--- Directions ---
All lines below are to be transcribed exactly.

##### Dataset extract #####

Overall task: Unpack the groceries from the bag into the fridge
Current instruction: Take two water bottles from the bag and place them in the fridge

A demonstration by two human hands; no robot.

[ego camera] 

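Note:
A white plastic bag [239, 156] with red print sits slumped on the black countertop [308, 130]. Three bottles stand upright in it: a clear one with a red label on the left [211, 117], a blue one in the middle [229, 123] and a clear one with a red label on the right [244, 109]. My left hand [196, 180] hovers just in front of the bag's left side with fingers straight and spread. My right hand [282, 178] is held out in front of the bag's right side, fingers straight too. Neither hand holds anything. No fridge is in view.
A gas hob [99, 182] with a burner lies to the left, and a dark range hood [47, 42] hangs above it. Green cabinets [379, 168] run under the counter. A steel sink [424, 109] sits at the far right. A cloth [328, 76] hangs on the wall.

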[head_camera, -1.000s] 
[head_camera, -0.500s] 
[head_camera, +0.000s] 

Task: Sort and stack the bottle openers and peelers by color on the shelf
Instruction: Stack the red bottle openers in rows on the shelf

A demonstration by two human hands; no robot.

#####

--- Exercise output ---
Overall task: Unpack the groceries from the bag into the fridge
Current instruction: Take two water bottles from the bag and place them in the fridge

A demonstration by two human hands; no robot.

[ego camera] 

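Note:
A white plastic bag [239, 156] with red print sits slumped on the black countertop [308, 130]. Three bottles stand upright in it: a clear one with a red label on the left [211, 117], a blue one in the middle [229, 123] and a clear one with a red label on the right [244, 109]. My left hand [196, 180] hovers just in front of the bag's left side with fingers straight and spread. My right hand [282, 178] is held out in front of the bag's right side, fingers straight too. Neither hand holds anything. No fridge is in view.
A gas hob [99, 182] with a burner lies to the left, and a dark range hood [47, 42] hangs above it. Green cabinets [379, 168] run under the counter. A steel sink [424, 109] sits at the far right. A cloth [328, 76] hangs on the wall.
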
[head_camera, -1.000s] 
[head_camera, -0.500s] 
[head_camera, +0.000s] 

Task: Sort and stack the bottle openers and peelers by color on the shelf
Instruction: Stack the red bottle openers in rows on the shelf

A demonstration by two human hands; no robot.

This response is now finished.